WHAT YOU WILL DO
From the listing below, copy only the lines running from the line that contains "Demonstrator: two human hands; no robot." to the line that contains "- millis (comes", both included.

INPUT DATA

◆ ◆ ◆

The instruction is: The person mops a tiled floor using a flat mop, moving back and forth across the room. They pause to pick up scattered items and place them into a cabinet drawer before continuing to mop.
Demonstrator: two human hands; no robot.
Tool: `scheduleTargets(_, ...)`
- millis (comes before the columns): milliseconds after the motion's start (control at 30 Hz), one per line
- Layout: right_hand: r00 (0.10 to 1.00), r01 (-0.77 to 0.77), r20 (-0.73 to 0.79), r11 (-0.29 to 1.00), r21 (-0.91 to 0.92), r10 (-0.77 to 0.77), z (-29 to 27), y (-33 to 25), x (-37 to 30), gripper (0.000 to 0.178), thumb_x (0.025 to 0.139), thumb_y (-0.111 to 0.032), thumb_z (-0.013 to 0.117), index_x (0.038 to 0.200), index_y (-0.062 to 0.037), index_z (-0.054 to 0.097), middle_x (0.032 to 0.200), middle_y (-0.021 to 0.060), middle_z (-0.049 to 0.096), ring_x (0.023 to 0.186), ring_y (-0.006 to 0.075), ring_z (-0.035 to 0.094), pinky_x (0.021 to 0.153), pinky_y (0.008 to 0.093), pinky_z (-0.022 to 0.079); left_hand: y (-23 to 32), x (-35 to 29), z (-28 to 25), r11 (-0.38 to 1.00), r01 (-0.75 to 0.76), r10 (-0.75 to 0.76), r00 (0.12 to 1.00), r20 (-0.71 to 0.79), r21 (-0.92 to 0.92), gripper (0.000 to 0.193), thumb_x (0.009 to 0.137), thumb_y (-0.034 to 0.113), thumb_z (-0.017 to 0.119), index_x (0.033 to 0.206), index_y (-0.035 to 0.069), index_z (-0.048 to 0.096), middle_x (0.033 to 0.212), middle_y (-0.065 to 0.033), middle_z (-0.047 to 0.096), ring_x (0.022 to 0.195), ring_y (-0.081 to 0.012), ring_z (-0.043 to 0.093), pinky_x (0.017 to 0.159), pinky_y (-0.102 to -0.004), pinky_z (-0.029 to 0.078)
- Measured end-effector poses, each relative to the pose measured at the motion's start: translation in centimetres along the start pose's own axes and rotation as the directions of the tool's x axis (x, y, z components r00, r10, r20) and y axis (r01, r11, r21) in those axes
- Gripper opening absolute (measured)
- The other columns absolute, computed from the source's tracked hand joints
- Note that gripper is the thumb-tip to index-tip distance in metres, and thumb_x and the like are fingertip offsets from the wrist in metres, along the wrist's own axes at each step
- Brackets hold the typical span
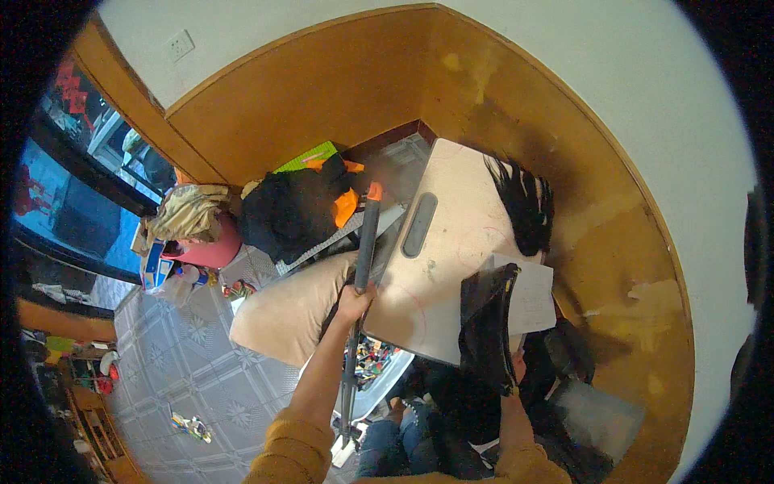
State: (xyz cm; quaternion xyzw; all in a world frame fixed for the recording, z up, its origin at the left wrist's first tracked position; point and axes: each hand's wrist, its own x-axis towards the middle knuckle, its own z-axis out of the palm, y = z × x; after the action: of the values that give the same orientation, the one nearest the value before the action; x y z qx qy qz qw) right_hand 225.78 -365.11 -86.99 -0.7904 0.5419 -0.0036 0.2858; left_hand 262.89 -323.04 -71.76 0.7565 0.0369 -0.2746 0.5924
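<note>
My left hand (355, 303) is wrapped round a long dark grey pole (368, 242) with an orange top end. Thin dark legs or rods run down from it toward the floor, so it resembles a folded stand. A black zippered bag (482, 319) hangs in front of my right hand (518, 367), whose fingers are closed at its edge and partly hidden. Behind the bag, a pale wooden board or tabletop (451, 202) with a grey oval slot stands tilted. A white sheet of paper (535, 292) and black stringy strands (526, 206) lie against the board.
To the left are a beige padded thing (282, 315), black cloth (286, 210) and a pink tub (222, 252) piled with fabric. A light bin (391, 394) of small colourful pieces sits below my left forearm. Wood-panelled walls (322, 97) meet in a corner behind.
</note>
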Motion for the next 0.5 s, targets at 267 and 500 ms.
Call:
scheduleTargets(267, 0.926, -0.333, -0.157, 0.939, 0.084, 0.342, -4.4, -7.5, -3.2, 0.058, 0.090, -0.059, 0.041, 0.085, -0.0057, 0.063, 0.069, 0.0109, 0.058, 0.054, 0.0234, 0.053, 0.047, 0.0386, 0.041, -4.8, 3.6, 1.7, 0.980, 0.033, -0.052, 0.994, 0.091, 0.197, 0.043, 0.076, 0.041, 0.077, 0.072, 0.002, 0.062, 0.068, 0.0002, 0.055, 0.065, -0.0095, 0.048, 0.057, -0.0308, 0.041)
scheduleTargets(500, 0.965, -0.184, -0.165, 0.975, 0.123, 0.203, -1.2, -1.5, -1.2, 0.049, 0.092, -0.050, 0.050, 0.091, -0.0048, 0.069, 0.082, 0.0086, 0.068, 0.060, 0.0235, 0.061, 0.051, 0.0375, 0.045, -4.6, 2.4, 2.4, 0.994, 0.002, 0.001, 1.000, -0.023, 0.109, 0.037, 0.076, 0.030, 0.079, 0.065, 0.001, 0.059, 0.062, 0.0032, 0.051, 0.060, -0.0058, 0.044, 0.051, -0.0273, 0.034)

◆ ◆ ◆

RESULT OF THIS TASK
Demonstrator: two human hands; no robot.
Tool: `scheduleTargets(_, ...)`
- millis (comes before the columns): milliseconds after the motion's start (control at 30 Hz), one per line

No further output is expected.